Ladies and gentlemen, boys and girls, fruit bats and gerbils, Batman, Aquaman, Marlboro Man, whoever it is who watches this show: It is time. Yes, it is time for the Walker Christmas Special. You've been seeing the product placed ads for Macy's for eternity weeks where little Kitty, Sarah, Kevin, Justin, and even fake Tommy, all live out their holiday dreams. Now the time has come for you to live yours. Vicariously. Through the television set. It's better this way. So sit back, relax, spike some nog, and smoke some nutmeg, whatever it takes to enjoy the show. I'm guessing it will take a lot.

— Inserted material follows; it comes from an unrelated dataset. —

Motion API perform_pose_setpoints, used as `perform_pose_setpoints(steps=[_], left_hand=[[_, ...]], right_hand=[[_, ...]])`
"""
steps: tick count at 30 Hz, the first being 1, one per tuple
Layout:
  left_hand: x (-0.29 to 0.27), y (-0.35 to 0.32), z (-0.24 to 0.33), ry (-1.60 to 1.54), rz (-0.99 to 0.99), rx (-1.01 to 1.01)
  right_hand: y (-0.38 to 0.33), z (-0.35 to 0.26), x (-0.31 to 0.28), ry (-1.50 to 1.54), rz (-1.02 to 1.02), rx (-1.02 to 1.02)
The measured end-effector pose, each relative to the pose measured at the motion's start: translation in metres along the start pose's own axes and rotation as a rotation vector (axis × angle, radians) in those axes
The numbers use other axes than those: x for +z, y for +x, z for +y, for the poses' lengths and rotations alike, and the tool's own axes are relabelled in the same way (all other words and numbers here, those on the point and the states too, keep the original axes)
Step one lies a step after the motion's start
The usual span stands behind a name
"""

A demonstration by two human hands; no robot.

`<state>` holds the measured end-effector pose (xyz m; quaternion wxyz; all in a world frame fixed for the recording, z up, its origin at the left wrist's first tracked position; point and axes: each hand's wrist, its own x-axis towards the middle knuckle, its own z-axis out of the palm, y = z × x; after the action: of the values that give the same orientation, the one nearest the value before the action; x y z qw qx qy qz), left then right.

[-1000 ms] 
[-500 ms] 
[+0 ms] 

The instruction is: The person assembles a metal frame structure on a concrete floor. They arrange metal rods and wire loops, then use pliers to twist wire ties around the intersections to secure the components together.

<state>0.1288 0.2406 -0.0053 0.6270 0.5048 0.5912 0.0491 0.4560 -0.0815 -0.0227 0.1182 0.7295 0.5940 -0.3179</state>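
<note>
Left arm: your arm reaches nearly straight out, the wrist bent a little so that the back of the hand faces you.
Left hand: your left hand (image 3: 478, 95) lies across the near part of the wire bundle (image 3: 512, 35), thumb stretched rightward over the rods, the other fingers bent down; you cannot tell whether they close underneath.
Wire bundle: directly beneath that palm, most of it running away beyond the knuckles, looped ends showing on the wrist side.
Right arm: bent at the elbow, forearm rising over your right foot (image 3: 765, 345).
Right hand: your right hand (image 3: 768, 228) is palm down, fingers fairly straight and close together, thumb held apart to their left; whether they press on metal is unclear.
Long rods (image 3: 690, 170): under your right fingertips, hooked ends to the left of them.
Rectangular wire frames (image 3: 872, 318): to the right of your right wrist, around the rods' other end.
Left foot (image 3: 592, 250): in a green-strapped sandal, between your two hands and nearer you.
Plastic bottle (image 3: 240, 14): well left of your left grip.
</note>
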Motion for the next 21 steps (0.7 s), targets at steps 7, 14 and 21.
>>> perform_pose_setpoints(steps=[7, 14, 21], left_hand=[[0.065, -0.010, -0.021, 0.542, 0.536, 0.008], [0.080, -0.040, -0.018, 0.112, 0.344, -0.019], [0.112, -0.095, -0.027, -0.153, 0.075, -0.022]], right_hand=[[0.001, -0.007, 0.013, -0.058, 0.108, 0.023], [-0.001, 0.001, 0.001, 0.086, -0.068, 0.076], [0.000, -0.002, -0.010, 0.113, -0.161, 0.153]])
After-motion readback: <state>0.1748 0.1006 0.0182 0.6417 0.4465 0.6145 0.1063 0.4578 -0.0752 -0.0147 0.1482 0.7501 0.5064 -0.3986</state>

SCENE: It's two days before Christmas and Santa has come early to Walker Manor. He has dropped off scrumptious silver fox Professional Radio Personality Carl in Nora's bed. Santa's getting spicy saucy in his old age. Carl walks around like he owns the damn place and plants one on Nora's head while she makes her Most Frantic Nora face and tries to place a last minute order for a free-range organic turkey. Two days before Christmas! Nora! Is Carl... er, distracting you? Is that what the "kids" at the old folks home are calling it these days? There is something extremely not right about Nora Walker not having placed her free-range organic turkey order weeks in advance. Like the writers have been smoking a little too much er... nutmeg and decided to shake things up not with another time jump (because that wasn't weird at all) but with the introduction of Bizarro Nora and the REAL Nora is hooked up to life support in Kitty's craft room, but we won't know that until the end of episode cliffhanger.

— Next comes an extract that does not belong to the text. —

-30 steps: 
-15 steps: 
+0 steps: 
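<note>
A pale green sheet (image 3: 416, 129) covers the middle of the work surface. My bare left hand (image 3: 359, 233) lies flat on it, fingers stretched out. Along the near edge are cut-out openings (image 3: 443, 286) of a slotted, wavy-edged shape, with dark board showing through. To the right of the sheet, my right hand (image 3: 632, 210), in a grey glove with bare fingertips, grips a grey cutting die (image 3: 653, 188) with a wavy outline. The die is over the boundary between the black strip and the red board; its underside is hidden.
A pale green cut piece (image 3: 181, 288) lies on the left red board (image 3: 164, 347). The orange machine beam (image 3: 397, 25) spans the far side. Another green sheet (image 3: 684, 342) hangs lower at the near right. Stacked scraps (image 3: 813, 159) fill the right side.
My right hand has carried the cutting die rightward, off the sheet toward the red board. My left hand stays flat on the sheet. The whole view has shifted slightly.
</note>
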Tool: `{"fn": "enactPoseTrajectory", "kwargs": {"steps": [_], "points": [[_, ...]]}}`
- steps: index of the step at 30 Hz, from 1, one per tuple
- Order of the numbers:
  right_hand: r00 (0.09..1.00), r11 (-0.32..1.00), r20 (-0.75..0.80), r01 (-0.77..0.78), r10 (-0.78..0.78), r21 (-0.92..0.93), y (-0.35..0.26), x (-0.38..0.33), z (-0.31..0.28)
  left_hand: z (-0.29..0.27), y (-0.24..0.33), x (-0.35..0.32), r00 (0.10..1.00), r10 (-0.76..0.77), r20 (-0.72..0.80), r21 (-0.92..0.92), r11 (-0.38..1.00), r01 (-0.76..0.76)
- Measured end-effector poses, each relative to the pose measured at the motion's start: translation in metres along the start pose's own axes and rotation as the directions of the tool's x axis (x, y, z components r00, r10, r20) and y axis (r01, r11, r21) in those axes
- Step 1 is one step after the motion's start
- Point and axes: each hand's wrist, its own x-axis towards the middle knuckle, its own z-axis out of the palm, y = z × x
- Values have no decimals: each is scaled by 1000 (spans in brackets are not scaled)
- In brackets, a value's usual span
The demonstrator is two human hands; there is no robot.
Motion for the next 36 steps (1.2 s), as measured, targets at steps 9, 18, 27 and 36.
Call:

Anyway: Bizarro Nora is begging the butcher for any old turkey or, heck, a goose! She'll take a goose! Can't he just stroll over to the local park and take one of those honkers down for her? What? It's free-range. Carl is roaming the kitchen in his boxer shorts while Nora mutters about pfefferneuse and powdered sugar and mulling spices and how her kids need all their special little Christmas touches or they will just DIE. Speaking of dead, The Senator's dead and Kitty might be sad. Nora adds extra wine to the shopping list. As Nora serves Carl his coffee and he sits in quiet judgment of her over-the-topness. When Nora realizes she has burned Justin's extra special gingerbread men, she throws down her oven mitts in despair. Carl nods, because he knows what is coming next: Nora huffs and puffs and moans that she shouldn't be going to all this trouble when she knows her children don't appreciate the effort and are all whining to each other about how she crams Christmas down their collective throat. Carl nods sagely and asks her to visualize what she would rather be doing. That is exactly why I could never date a therapist. All you want to do is vent and get on with your baking and they want you to pause and VISUALIZE. Visualize this, motherfucker.

Over at Scotty and Saul's restaurant, Santa is getting sauced at the bar. And can you blame him? If you had to deliver presents to 8 million ungrateful children around the world in ten minutes or less you'd be a little stressed out too. Plus before you get to perform that magical feat you have to stomach letting germy jam-sticky kids crawl all over you begging for the latest in Despicable Me merchandise. Like, ew. Trust me, you'd be hitting the hooch too.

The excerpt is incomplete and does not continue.